These films garner mixed reception overall, but I’ve had fun watching the first two films with friends. They aren’t perfect by any stretch, but their ability for variety within the found footage format does the trick in the right group setting.

I didn’t watch V/H/S/94 in a group, and that is my own failing, not the film’s. All the same, I got the sense of which moments would or would not work well in a crowd.

To start, the frame story is, as per usual in this series, superfluous and a poor excuse at stringing these shorts together. In this film, it is also lamely written and stiffly acted. The trajectory of its narrative was telegraphed, and its final reveal was less-than-stellar. Coming from Jennifer Reeder—whom I was excited to see attached to this project given her ambitious Knives and Skin—I was strongly disappointed in this aspect of the film.

As for the shorts themselves, there is clearly one winner among the bunch. There are some low-key frights in Barrett’s “Empty Wake” which are fun, and the fleshy, Xenomorph-inspired creature of Chloe Okuno’s “Storm Drain” is certainly a sight. Ryan Prows’ “Terror,” meanwhile, is a strange, knotty beast which I could at least appreciate for being genuinely shot on video.

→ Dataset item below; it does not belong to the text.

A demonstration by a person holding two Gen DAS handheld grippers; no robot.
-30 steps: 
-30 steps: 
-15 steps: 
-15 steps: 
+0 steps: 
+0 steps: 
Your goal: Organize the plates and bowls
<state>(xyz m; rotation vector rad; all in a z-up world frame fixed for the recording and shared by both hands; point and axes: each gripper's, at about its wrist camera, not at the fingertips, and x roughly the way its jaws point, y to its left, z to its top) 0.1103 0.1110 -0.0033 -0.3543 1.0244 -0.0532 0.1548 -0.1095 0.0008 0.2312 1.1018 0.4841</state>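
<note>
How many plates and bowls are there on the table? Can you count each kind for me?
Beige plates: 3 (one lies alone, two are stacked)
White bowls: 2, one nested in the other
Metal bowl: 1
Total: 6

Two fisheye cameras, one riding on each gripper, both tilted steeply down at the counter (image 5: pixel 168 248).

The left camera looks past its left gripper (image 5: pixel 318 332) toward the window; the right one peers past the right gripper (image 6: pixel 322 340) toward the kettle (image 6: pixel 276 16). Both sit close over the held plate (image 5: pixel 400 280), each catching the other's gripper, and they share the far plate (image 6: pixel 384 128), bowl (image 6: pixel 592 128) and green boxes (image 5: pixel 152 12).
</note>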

But the real winner of this film (and, frankly, this franchise as a whole) is Tjanjanto’s “The Subject.” It is immediately striking and a novel use of the format—one could call it a found footage Tetsuo. It is the best film on a technical level, with extremely skilled staging and camerawork that comes to a bloody, exhilarating head at the climax. The pacing is tight. The effects are a visceral, gory, superb delight. And the genre play is just that: playful and fun yet not without its provocation.

“The Subject” may be the single best piece of filmmaking this franchise has produced. What gives it a run for its money is Tjanjanto’s previous contribution to the franchise in V/H/S/2. Otherwise, most shorts in the series can’t hold a candle to it. If anything in this film is going to get a crowd going, it’s Tjanjanto’s work. It is a cyberpunk body horror masterclass.

V/H/S/94: B-


As always, thanks for reading!

—Alex Brannan (Twitter, Letterboxd, Facebook)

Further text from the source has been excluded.